- **WHAT TO DO**:
Find each line of the material below in which the word "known" occurs, and return it.

**** DATA SEGMENT

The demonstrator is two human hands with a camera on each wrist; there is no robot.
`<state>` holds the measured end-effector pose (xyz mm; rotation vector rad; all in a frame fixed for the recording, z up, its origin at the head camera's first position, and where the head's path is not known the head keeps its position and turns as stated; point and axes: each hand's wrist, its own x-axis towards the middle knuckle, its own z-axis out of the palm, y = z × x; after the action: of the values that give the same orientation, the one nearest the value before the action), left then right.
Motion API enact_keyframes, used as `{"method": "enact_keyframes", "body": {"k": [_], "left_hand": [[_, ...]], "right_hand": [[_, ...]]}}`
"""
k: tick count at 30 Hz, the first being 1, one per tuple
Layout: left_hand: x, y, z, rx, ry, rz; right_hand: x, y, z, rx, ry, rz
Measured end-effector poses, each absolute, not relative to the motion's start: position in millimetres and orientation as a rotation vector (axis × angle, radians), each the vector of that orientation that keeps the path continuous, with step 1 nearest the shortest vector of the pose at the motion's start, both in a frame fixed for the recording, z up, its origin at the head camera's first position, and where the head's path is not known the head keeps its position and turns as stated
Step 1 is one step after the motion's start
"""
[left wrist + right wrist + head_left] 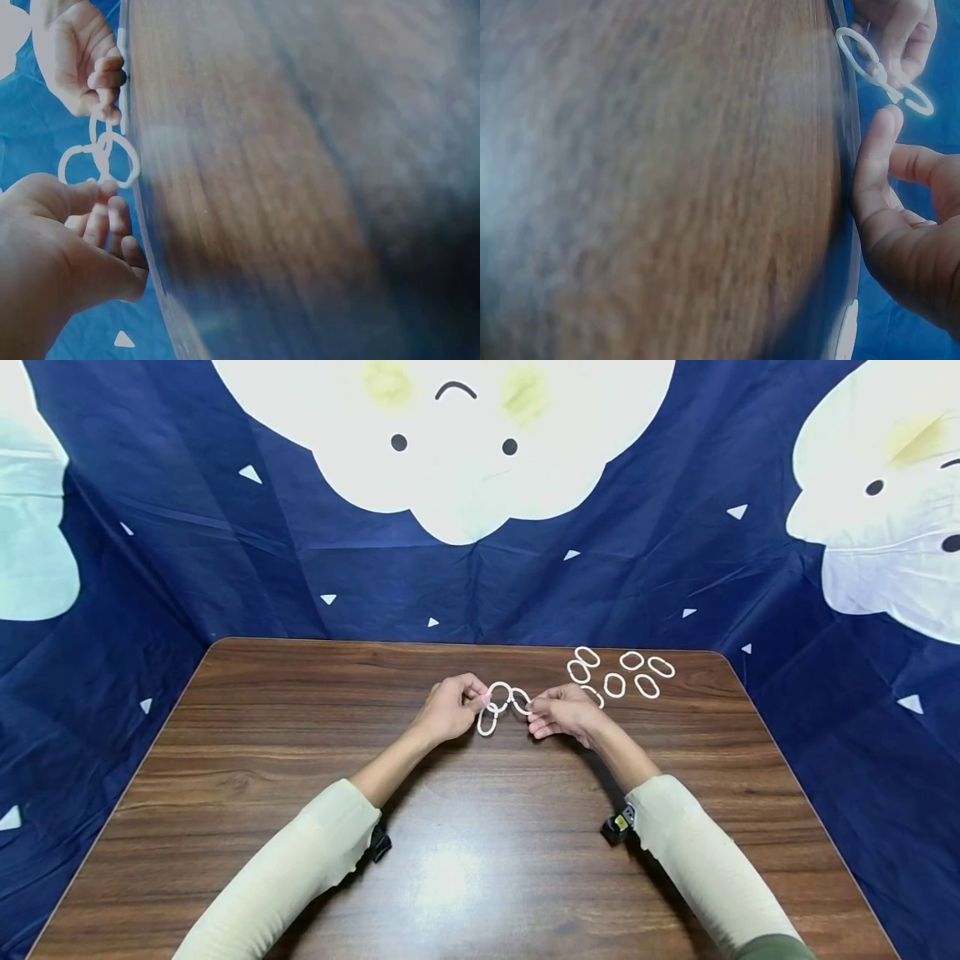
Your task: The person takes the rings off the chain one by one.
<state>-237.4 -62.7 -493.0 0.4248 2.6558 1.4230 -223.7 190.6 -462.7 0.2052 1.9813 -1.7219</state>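
Three white oval links are joined in a short chain between my hands, just above the wooden table. My left hand (446,708) pinches the middle link (500,684) between thumb and fingertips. From that link another link (480,723) hangs down beside the left fingertips. The thumb and fingers of my right hand (566,712) pinch the third link (519,690), which hooks through the middle one's right side. In the left wrist view, two rings overlap above the left fingertips, and the right hand's link (93,127) joins them from above.
Several loose white links (624,686) lie at the table's back right, one partly hidden behind the right hand. The wooden table (247,760) ends at a dark blue curtain (247,577) with cloud prints. A black wrist camera (617,827) sits under the right sleeve.
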Motion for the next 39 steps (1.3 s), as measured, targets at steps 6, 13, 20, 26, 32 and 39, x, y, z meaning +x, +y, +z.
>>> {"method": "enact_keyframes", "body": {"k": [6,13,20,26,32,39], "left_hand": [[-249,-64,-509,0.383,2.631,1.356],[-263,-64,-527,0.385,2.63,1.331],[-268,-62,-525,0.305,2.616,1.279],[-267,-60,-517,0.225,2.622,1.227],[-265,-57,-511,0.197,2.668,1.18],[-276,-59,-523,0.175,2.679,1.143]], "right_hand": [[-221,198,-463,0.195,2.002,-1.73],[-219,209,-460,0.188,2.041,-1.735],[-226,218,-459,0.212,2.053,-1.752],[-236,223,-459,0.292,2.041,-1.755],[-245,225,-457,0.388,2.059,-1.728],[-254,219,-453,0.467,2.044,-1.742]]}}
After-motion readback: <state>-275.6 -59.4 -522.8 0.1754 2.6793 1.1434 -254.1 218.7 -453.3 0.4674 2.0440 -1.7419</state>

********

- **COMPLETED TASK**:
`<state>` holds the measured end-effector pose (xyz mm; rotation vector rad; all in a frame fixed for the recording, z up, its origin at the head camera's first position, and where the head's path is not known the head keeps its position and turns as stated; point and axes: each hand's wrist, its own x-axis towards the middle knuckle, its own z-axis out of the palm, y = z × x; after the action: of the values that give the same orientation, the one nearest the value before the action), left then right.
Measured end-effector poses, each absolute, not relative to the motion's start: position in millimetres and orientation as a rotation vector (axis × angle, radians), each the vector of that orientation that keeps the path continuous, with step 1 nearest the shortest vector of the pose at the motion's start, both in a frame fixed for the recording, z up, its origin at the head camera's first position, and where the head's path is not known the head keeps its position and turns as stated

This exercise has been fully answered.